- Exercise description -
Write out the whole listing below exactly, skipping each picture.
Data below Start Marker
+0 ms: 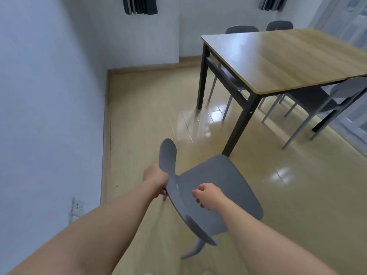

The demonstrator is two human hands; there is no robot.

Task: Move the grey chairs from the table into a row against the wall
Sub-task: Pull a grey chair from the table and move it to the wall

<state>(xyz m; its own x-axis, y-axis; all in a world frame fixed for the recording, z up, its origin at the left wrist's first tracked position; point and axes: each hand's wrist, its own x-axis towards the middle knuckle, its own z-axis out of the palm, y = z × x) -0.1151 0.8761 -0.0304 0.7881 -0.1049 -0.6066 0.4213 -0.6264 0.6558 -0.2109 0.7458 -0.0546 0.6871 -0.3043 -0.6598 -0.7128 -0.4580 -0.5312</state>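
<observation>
A grey chair is right in front of me, near the table's front left leg, its seat facing right and its curved backrest toward me. My left hand grips the backrest from behind on its left side. My right hand is closed over the backrest's top edge, fingers on the seat side. The wooden table with black legs stands at the upper right. Two more grey chairs are tucked in at its far side, and another grey chair sits at its near right side.
A pale wall runs along the left with a skirting board and a wall socket low down. Glossy beige floor lies between the wall and the table. Dark hangings are at the top of the far wall.
</observation>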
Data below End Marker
- Finished task -
+0 ms: 

The demonstrator is two human hands; there is no robot.

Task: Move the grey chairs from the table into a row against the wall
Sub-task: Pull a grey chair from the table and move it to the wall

<state>(xyz m; its own x-axis, y-axis; all in a world frame fixed for the recording, z up, its origin at the left wrist's first tracked position; point and axes: each hand's wrist, its own x-axis towards the middle knuckle, its own z-axis out of the palm, y = z × x) -0.1151 0.8761 -0.0304 0.7881 -0.1049 -0.6066 0.4213 -0.6264 0.6558 -0.2109 0.7458 -0.0546 0.6871 -0.3043 -0.6598 -0.7128 -0.4580 -0.5312</state>
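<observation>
A grey chair is right in front of me, near the table's front left leg, its seat facing right and its curved backrest toward me. My left hand grips the backrest from behind on its left side. My right hand is closed over the backrest's top edge, fingers on the seat side. The wooden table with black legs stands at the upper right. Two more grey chairs are tucked in at its far side, and another grey chair sits at its near right side.
A pale wall runs along the left with a skirting board and a wall socket low down. Glossy beige floor lies between the wall and the table. Dark hangings are at the top of the far wall.
</observation>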

The exercise is done, and no more output is needed.